Duke Philipp of Württemberg (July 30, 1838 – October 11, 1917) was a German prince, head of the Roman Catholic cadet branch of the dynasty which ruled the Kingdom of Württemberg. He was the son of Duke Alexander and of Princess Marie d'Orléans, a daughter of Louis Philippe, King of the French. His mother died when the boy was a few months old, causing him to be raised by his grandparents in Paris. When he was ten, the Royal family of France had to flee from France, staying in exile in Great Britain.

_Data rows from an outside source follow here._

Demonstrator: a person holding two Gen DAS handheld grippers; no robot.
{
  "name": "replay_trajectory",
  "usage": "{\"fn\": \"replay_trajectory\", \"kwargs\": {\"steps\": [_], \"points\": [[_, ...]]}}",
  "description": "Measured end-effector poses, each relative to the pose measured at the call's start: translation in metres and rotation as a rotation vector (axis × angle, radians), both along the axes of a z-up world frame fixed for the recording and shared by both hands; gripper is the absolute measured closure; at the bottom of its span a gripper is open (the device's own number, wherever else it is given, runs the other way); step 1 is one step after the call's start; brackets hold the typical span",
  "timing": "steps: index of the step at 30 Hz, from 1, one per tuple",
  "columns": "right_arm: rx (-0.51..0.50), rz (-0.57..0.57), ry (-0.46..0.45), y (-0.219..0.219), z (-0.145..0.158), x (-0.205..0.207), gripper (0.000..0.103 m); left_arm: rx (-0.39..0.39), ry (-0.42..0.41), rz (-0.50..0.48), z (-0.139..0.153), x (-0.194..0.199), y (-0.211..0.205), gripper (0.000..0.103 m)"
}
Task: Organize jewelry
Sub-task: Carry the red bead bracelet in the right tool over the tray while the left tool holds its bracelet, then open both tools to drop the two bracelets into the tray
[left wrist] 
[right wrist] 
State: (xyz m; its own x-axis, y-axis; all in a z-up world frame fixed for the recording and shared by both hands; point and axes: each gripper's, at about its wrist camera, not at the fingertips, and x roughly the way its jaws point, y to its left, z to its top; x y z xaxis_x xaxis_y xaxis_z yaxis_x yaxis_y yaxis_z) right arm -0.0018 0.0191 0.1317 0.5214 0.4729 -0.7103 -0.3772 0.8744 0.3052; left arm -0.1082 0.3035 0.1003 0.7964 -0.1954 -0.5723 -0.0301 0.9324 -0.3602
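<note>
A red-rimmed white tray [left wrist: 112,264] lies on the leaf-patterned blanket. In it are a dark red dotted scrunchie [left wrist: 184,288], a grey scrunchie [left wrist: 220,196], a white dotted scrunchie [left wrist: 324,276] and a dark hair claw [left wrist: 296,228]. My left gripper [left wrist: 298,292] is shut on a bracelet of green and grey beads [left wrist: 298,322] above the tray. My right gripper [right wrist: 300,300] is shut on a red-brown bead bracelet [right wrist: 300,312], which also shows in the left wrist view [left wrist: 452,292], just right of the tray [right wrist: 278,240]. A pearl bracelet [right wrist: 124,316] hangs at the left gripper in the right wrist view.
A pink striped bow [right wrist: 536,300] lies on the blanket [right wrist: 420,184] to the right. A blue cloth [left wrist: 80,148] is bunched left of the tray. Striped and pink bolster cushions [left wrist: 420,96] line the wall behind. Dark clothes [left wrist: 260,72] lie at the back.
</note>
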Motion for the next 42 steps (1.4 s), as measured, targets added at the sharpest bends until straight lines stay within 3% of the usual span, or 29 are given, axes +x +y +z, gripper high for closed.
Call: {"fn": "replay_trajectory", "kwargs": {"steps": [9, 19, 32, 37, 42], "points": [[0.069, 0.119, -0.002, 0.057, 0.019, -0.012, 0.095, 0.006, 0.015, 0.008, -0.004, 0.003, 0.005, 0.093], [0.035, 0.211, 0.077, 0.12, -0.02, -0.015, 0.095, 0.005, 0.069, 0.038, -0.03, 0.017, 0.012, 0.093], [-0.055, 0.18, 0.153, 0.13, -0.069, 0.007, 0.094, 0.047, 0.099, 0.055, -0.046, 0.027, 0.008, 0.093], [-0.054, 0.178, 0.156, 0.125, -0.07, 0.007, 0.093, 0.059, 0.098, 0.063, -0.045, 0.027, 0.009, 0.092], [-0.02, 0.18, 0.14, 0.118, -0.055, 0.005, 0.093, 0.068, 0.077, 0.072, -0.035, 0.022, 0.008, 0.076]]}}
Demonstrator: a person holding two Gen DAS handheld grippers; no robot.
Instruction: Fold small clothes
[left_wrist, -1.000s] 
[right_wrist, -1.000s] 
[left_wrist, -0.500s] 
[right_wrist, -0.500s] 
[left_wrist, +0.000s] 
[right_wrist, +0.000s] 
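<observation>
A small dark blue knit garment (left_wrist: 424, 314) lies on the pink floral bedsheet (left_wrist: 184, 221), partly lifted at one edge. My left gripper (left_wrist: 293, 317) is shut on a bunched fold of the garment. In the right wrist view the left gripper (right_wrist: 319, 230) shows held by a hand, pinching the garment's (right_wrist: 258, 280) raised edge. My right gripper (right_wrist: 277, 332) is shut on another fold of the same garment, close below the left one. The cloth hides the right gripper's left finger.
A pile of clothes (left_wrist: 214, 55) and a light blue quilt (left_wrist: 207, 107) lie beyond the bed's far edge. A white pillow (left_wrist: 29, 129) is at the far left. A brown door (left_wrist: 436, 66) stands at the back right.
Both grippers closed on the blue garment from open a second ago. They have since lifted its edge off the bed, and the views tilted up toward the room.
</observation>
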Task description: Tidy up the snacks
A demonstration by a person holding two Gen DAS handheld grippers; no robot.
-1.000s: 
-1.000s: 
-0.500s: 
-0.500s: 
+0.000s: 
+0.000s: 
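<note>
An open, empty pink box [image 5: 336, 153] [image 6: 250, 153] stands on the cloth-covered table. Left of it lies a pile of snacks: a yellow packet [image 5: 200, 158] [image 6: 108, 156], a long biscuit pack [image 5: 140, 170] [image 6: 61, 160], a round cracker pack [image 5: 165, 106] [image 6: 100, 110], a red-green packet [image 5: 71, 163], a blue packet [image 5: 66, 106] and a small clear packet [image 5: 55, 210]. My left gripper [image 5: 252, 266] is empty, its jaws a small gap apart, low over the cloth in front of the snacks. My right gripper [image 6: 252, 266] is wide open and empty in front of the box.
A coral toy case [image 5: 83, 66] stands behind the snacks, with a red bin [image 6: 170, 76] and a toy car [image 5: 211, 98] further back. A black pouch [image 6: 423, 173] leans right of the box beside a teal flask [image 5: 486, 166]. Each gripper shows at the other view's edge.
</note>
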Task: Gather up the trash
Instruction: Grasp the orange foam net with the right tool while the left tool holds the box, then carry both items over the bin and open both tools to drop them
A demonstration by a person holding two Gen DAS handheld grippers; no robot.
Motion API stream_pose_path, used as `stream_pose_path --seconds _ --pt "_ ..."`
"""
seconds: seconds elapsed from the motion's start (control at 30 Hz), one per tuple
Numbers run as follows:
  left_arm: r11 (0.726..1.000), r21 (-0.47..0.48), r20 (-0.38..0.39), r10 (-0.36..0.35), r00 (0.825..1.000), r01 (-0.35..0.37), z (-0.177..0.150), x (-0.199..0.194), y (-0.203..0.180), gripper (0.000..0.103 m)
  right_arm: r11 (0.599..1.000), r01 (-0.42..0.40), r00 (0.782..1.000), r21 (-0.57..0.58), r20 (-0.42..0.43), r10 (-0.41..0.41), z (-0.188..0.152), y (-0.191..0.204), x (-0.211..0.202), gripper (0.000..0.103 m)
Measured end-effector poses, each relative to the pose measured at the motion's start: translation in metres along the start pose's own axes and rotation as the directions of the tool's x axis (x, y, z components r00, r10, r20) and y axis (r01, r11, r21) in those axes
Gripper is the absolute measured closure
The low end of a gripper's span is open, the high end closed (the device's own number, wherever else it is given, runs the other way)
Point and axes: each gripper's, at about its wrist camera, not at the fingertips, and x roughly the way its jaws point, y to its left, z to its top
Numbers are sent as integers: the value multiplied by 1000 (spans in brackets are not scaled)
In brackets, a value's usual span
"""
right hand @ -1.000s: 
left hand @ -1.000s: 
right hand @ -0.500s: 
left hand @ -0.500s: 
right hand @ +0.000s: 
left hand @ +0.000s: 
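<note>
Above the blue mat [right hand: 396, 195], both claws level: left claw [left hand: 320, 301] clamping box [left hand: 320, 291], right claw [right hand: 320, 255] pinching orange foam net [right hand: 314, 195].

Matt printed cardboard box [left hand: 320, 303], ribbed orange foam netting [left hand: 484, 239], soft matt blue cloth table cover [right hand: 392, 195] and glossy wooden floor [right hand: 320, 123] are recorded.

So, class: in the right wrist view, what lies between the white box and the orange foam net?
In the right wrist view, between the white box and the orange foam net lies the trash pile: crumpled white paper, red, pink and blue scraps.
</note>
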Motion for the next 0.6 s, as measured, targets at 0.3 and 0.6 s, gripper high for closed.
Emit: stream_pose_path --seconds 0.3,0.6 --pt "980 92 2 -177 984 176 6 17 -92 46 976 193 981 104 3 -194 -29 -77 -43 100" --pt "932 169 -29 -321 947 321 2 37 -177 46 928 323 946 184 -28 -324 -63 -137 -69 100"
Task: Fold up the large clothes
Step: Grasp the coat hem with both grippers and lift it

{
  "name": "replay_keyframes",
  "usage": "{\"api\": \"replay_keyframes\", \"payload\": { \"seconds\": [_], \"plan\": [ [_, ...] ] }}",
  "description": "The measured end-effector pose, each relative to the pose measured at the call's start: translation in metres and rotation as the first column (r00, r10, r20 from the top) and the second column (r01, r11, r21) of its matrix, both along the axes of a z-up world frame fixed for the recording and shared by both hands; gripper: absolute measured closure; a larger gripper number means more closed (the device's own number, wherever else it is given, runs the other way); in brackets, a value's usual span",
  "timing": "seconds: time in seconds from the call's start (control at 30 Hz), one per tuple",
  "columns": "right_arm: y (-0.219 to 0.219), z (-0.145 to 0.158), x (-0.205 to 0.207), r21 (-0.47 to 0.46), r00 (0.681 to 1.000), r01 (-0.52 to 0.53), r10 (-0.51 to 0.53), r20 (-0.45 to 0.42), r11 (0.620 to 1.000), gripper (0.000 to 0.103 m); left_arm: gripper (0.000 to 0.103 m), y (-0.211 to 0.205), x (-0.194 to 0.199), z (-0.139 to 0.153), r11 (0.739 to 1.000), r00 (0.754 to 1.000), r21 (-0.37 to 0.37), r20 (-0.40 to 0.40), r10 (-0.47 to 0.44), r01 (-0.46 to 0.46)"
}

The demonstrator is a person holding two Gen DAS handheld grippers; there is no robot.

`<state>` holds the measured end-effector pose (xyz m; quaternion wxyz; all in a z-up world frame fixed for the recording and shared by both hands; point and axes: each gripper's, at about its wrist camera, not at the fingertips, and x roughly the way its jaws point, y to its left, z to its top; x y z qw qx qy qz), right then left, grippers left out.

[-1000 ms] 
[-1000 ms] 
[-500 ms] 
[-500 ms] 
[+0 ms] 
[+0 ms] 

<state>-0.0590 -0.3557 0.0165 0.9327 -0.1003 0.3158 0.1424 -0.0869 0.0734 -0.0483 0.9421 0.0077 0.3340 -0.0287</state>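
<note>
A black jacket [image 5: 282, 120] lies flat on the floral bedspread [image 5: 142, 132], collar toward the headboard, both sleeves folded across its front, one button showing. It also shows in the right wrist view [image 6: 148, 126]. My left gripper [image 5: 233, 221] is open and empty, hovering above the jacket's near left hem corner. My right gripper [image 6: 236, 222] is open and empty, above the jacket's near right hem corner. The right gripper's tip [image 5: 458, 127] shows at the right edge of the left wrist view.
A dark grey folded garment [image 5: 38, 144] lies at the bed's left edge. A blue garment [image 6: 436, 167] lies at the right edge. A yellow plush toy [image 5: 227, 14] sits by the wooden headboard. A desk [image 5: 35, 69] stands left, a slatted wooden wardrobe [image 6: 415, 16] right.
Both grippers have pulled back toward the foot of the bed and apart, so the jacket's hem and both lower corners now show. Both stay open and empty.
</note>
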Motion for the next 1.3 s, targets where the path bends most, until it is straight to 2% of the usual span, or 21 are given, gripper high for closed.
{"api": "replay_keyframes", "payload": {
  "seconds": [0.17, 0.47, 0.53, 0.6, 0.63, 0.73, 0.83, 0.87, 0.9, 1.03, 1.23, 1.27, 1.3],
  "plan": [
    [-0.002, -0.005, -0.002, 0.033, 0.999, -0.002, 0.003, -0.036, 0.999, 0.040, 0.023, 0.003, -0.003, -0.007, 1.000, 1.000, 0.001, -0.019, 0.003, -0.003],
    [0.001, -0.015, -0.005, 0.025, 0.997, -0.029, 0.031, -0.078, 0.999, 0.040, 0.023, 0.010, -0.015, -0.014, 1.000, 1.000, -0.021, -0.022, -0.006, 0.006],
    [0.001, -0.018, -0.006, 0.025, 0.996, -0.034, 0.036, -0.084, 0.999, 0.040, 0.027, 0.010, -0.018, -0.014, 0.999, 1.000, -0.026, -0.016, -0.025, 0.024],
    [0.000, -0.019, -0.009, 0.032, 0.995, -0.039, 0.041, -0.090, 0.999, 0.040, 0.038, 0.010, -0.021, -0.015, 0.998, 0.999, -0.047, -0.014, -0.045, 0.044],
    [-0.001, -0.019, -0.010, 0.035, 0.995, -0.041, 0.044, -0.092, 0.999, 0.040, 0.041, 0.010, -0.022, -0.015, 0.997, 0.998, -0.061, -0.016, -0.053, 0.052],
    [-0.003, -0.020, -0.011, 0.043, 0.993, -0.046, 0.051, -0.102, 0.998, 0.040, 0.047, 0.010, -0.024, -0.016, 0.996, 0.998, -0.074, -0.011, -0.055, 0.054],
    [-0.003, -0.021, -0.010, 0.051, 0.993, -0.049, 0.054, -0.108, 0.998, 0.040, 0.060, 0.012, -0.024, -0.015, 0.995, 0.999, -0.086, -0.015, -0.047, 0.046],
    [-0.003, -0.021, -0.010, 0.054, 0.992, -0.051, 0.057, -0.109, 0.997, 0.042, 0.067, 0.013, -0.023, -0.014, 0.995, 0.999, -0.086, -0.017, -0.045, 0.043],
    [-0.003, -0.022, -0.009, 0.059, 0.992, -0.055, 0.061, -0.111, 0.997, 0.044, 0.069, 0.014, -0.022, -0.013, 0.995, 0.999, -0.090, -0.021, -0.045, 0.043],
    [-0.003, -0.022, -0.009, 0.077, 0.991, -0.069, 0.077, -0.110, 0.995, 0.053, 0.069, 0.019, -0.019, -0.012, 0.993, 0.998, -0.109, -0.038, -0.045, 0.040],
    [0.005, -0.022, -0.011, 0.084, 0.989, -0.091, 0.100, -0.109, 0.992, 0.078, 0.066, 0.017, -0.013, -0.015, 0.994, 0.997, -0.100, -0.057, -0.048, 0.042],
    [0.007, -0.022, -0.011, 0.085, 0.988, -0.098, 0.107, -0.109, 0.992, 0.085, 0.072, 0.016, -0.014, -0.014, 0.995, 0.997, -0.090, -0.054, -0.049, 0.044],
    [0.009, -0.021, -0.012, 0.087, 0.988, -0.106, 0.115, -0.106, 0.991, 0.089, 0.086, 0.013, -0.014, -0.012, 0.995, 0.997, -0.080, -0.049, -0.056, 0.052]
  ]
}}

Duke Philipp became engaged to Princess Sophie in Bavaria, sister of the Empress Elisabeth of Austria. But the Duke dissolved the engagement. He got married with Archduchess Maria Theresia, and the couple had a splendid palace built at he Ringstrasse in Vienna. They moved in in 1865, but as Duchess Marie Therese never liked the palace it was sold to a banker and investor in 1871. Two years later, the renovated palace was opened on the occasion of the 1873 Vienna World's Fair as the Hotel Imperial. To this day it remains one of the most famous hotels in the world, and while renovated multiple times it has retained many elements of the original neo-Renaissance elements in the Ducal Palace.

After selling their palace in Vienna the couple bought a much smaller city palace named Strudelhof. They had a very big villa built at Altmünster on the shore of the Traunsee, not far away from the Emperor's summer residence at Bad Ischl. Around 1900, the couple moved to Stuttgart where they lived near their sons, at the Prinzenbau.

Upon the death of his cousin Duke Nicholas of Württemberg in 1903, he became heir presumptive to the royal throne of Württemberg until his death in 1917. But he was ten years older than King Wilhelm II of Wuerttemberg, and so his eldest son Duke Albrecht (1865-1939) was considered and raised as successor to the throne. On 29 November 1918 Württemberg's monarchy was abolished in the collapse of the German Empire following World War I, while his kinsman of the senior branch of the dynasty, Wilhelm II, was still king (and lived, after his abdication, until 2 October 1921).